[Description of the task]: Please work out how many lines in the material below contain the string "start", and answer with that number only.

[Data block]:
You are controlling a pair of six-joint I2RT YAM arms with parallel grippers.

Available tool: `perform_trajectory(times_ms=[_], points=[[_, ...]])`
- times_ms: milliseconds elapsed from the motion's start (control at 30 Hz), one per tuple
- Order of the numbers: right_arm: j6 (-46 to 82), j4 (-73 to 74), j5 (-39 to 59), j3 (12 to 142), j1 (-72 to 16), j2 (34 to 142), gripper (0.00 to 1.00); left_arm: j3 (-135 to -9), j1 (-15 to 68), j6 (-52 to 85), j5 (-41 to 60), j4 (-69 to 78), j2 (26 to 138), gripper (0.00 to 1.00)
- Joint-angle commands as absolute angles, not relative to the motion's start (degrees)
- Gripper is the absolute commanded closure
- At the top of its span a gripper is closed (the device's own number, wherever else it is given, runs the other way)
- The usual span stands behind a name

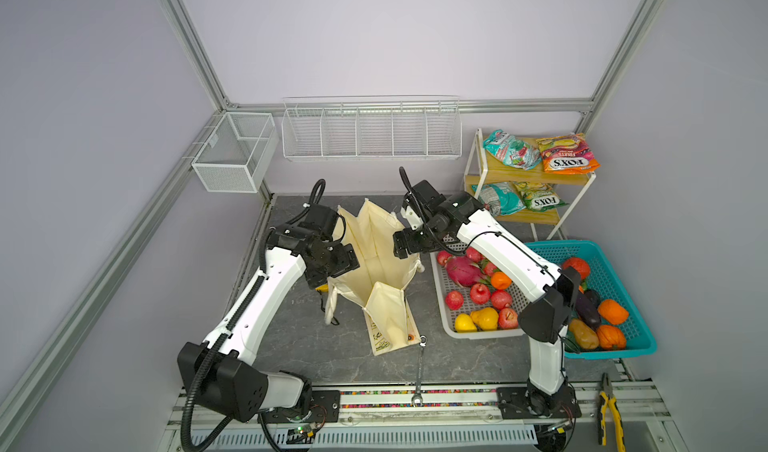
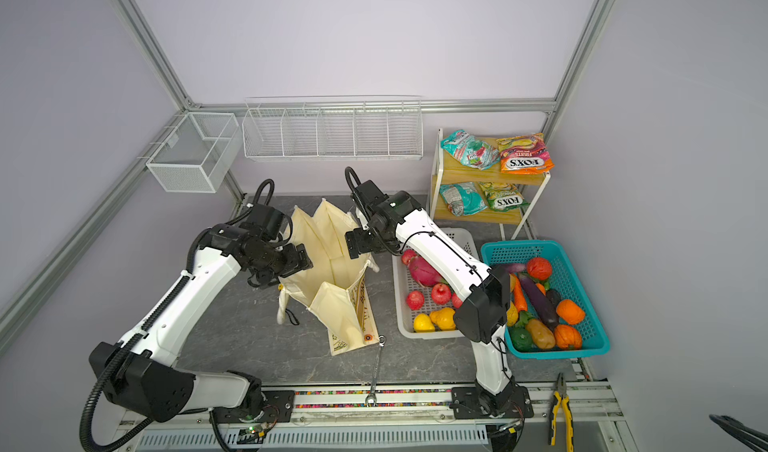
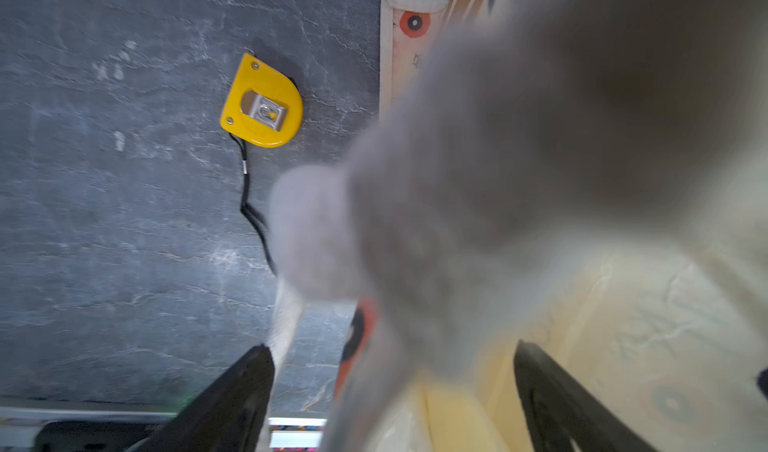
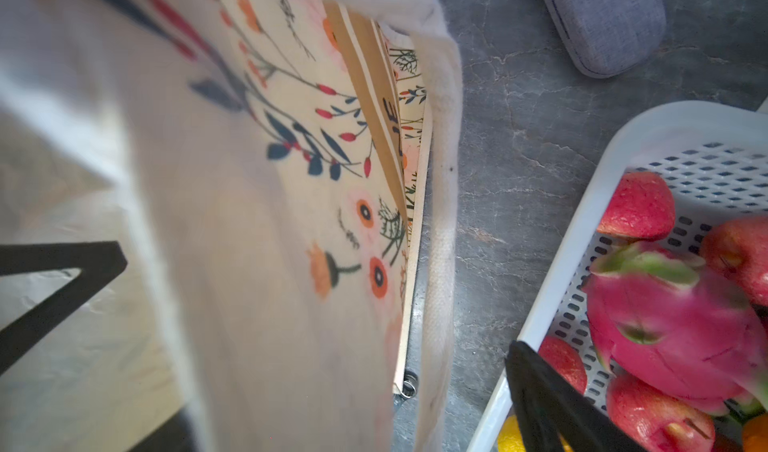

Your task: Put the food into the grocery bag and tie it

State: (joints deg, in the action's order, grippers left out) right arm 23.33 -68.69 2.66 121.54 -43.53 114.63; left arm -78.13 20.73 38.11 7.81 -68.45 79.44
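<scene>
The grocery bag (image 1: 376, 259) (image 2: 332, 271) stands open mid-table, cream inside and floral outside (image 4: 299, 171). My left gripper (image 1: 330, 277) (image 3: 390, 352) is open at its left rim, with the blurred cloth and rope handle (image 3: 286, 317) loosely between the fingers. My right gripper (image 1: 409, 248) (image 4: 318, 304) is open astride the right wall. Food lies in two baskets: a dragon fruit (image 1: 463, 269) (image 4: 665, 338), red apples (image 1: 480, 293) and yellow pieces (image 1: 484, 317) in the grey one; an eggplant (image 1: 586, 308) and oranges (image 1: 613, 311) in the teal one. Snack packets (image 1: 567, 155) lie on a shelf.
The grey basket (image 1: 451, 331) sits right of the bag, the teal basket (image 1: 615, 351) beyond it. A two-tier shelf (image 1: 530, 176) stands at the back right. A spanner (image 1: 420, 367), pliers (image 1: 609, 408), a yellow tape measure (image 3: 262, 101) and a grey case (image 4: 602, 18) lie around. Wire racks (image 1: 370, 132) hang on the wall.
</scene>
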Motion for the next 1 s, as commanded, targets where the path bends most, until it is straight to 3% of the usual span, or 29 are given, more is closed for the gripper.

[Solution for this task]: 2